## Triangulating Pi in Monte Carlo

I have made several posts on the basics of Monte Carlo integration techniques. I introduced the topic using MC integration to estimate the value of pi. Then I took a look at the way the convergence characteristics of the estimate depend upon the number of trials. Finally, I looked at how the relative size of the area being estimated affects convergence. Finally, I want to put some of these pieces together and introduce a final basic concept: the choice of the sampling distribution.

For this post I will return to the example of estimating pi from a quarter-circle inside a square, only this time I am going to change the shape of the search space from a square to a triangle. I want to do this because, as you can see from the chart at the right, all the "information" about pi is contained in the top right half of the square containing the quarter circle. A randomly selected point can fall anywhere in the bottom left corner and it tells us nothing about the shape of the curve - so why put any points there at all?

When a point is selected at random to be dropped on my search space I am sampling from a random distribution. Without explicitly stating it, my prior examples have all used the same random distribution: my x-values are drawn from a uniform distribution between 0 and 1. My y values are drawn from an identical but independent distribution. My points, (x, y), are thus randomly distributed across the unit square with equal likelihood of being placed at any given spot.

To take advantage of my observation about where the information is located in the x-y plane, I need to be a bit cleverer about my distribution: I want the probability of randomly selecting a point in the bottom left corner to be zero, and the probability of selecting any point in the top right to be constant.
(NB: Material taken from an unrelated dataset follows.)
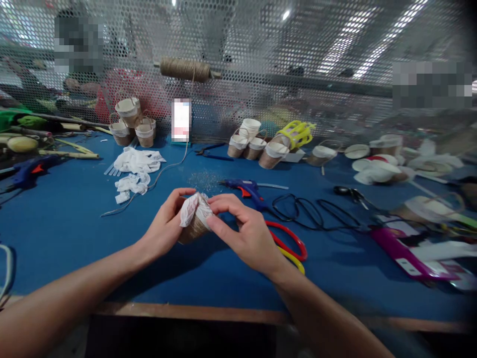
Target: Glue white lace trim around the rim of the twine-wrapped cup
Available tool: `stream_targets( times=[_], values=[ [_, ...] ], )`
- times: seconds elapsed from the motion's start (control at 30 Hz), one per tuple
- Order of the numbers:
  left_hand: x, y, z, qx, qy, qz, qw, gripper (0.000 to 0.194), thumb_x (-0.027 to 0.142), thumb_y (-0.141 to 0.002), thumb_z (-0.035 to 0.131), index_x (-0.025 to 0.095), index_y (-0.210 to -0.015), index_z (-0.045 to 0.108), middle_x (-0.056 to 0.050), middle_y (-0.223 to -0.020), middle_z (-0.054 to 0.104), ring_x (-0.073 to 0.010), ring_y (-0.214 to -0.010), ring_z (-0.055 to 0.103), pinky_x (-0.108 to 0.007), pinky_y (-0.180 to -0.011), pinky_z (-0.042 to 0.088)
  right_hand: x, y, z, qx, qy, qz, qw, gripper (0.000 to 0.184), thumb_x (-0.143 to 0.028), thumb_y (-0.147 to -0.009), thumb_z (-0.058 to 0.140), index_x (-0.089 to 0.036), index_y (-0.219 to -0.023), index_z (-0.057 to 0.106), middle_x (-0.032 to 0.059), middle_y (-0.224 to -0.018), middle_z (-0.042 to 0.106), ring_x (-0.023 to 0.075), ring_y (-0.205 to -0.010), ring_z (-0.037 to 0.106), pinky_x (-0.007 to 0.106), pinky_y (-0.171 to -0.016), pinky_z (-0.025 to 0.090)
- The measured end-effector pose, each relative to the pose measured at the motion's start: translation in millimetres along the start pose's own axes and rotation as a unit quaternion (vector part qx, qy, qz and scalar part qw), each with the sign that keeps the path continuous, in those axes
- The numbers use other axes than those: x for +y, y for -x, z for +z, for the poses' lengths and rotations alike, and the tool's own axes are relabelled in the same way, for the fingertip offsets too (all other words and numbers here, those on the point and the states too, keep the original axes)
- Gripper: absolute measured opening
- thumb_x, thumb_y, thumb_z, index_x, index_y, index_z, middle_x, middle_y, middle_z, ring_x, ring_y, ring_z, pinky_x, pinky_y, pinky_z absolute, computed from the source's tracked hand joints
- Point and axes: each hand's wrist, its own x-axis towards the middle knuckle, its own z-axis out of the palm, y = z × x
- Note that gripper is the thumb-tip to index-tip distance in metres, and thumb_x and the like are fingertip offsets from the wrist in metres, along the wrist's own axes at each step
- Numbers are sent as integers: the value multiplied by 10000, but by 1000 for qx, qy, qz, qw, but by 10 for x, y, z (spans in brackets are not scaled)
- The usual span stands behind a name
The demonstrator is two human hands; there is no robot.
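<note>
- Brown twine-wrapped cup is between the two hands, near side of the blue desk, tilted, lace end up. Can't tell if its base touches the desk.
- White lace covers the cup's upper part, bunched into a peak on top. Cup interior hidden by it.
- Left hand is clamped on the cup's left side, fingers curled behind, partly hidden.
- Right hand has thumb and fingers on the lace at the cup's right side. Hands close together, cup gripped from both sides.
- Back left: three finished-looking cups, one stacked on the other two, twine outside, white rims, thin handles. Pale insides show; contents too small to tell.
- Back centre-right: three more twine cups in a cluster, plain white cup on top, toward the rear.
- Single twine cup right of those, handle off to its right.
- Far right: pale cups and pieces, blurred, can't separate them.
- Lace scraps lie left of and beyond the hands.
- Blue glue gun is just beyond the right hand; red loop beside that wrist.
</note>
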Motion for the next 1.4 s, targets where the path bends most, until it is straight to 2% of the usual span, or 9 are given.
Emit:
stream_targets(
  times=[0.2,0.37,0.63,0.7,0.8,0.9,1.0,1.27,1.4],
  values=[
    [-39,29,-3,0,-52,30,998,350,354,-788,548,189,-1087,470,-41,-920,583,-150,-761,550,-248,-649,420,-22,-3,13,3,8,2,1000,49,-243,-803,563,-202,-787,582,63,-889,615,184,-881,581,370,-809,476],
    [-82,41,-17,3,-111,85,990,362,274,-800,546,195,-1139,446,-45,-954,538,-151,-816,527,-262,-728,414,-2,6,21,2,5,-7,1000,40,-227,-806,560,-193,-796,578,65,-888,609,175,-887,577,363,-815,466],
    [-83,42,-27,16,-94,143,985,415,253,-755,615,203,-1134,453,-59,-1010,563,-161,-888,541,-255,-781,410,-13,11,-6,10,-12,-13,1000,61,-249,-816,542,-200,-808,577,60,-897,606,179,-905,575,358,-832,457],
    [-88,22,-30,22,-58,126,990,412,302,-759,607,203,-1130,456,-46,-969,568,-153,-824,545,-250,-722,422,-15,13,-25,29,-14,-18,999,109,-277,-849,500,-208,-856,584,57,-926,614,183,-940,572,364,-856,446],
    [-99,-18,-18,34,19,55,998,383,405,-762,579,178,-1059,496,-38,-904,590,-149,-753,548,-249,-661,425,-1,8,-43,55,1,-23,998,183,-328,-883,447,-214,-924,584,62,-973,621,197,-1000,554,388,-893,424],
    [-112,-40,3,36,87,-28,995,412,463,-739,585,162,-1015,534,-45,-913,616,-174,-798,561,-267,-698,423,38,-8,-28,59,24,-47,997,184,-354,-860,490,-216,-956,567,70,-1020,614,215,-1056,524,416,-923,403],
    [-110,-30,26,20,128,-70,989,420,492,-741,574,162,-1001,556,-36,-889,635,-172,-794,561,-266,-710,413,79,-22,1,55,44,-61,996,166,-311,-837,535,-201,-959,556,87,-1014,611,217,-1052,522,418,-924,405],
    [-68,-16,76,7,168,-139,976,445,506,-720,591,144,-978,570,-52,-884,647,-174,-777,566,-269,-695,417,113,-20,24,58,58,-84,993,143,-281,-848,523,-184,-948,554,99,-986,607,207,-1010,532,411,-896,424],
    [-106,-11,56,16,120,-95,988,421,507,-737,571,157,-971,559,-39,-904,627,-176,-811,552,-276,-726,413,128,-22,50,68,75,-110,989,138,-278,-845,534,-200,-958,548,83,-977,612,210,-1013,528,426,-902,421]
  ],
)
I am doing this with one of two objectives in mind:
1. The area of the upper right triangle is half that of the square. So for any given number of trials, the density of points will be double if I use the triangle rather than the square. As my second post on MCsecond post on MC demonstrated, this buys me a reduction in the error of my estimate of 1/sqrt(2). Alternatively, I need only run 1/sqrt(2) as many trials to get the same accuracy as when I use the whole square.

2. If the area of interest occupies a greater proportion of the sample space, then as discussed in my third MC post, my accuracy will increase further still (or I can use fewer trials). The area under the curve occupies a 57% of the triangle ((pi/4 - 1/2) / 1/2 = 57%) vs 79% of the square (pi/4 / 1 = 79%). So, in this case, I will give up a little of my gains from the effect discussed in 1 above, to this effect.
I start by considering the probability distribution I want to sample from to get my x values. I want to randomly pick any place in the triangle with equal probability. Let's say that A(x) is the total area integrating over x from 0 to x. Obviously A(x) = x^2 / 2 (area of a triangle = 1/2 x base x perp height). I want to randomly sample, uniformly, from 0 to A, the total area. So we can say A(x) ~U(0, A), and therefore:

\frac{x^{2}}{2}\sim U(0, A), A=\frac{1}{2} => x \sim \sqrt{U(0, 1))}

y is then uniformly sampled between x and 1: y ~ U(x, 1)

Was it worth it? Using the square I estimated a value for pi/4. Using the triangle I estimated a value for pi/2. Let's say we want the same % error using both approaches, and I want to calculate the number of trials necessary using the triangle method to give me the same accuracy as 10,000 trials using the square. So I solve the following using the form %error = sqrt(p.(1 - p) / trials) / p:

\frac{\sqrt{\frac{\left ( \frac{\pi}{2}-1 \right ).\left ( 2 - \frac{\pi}{2} \right )}{trials_{triangle}}}}{\frac{\pi}{2}}=\frac{\sqrt{\frac{\left ( \frac{\pi}{4} \right ).\left ( 1 - \frac{\pi}{4} \right )}{10,000}}}{\frac{\pi}{4}} => trials_{triangle}=3,634

The charts below show 1,000 simulations of 10,000 trials using the square distribution on the left and the triangle distribution with 3634 trials on the right. The blue points model a normal distribution. As you can see, their respective % errors are in the same ballpark!

If I haven't bored you to death with this yet, I have one more post I want to do on MC, which I hope will show a really interesting progression of these ideas: stratification.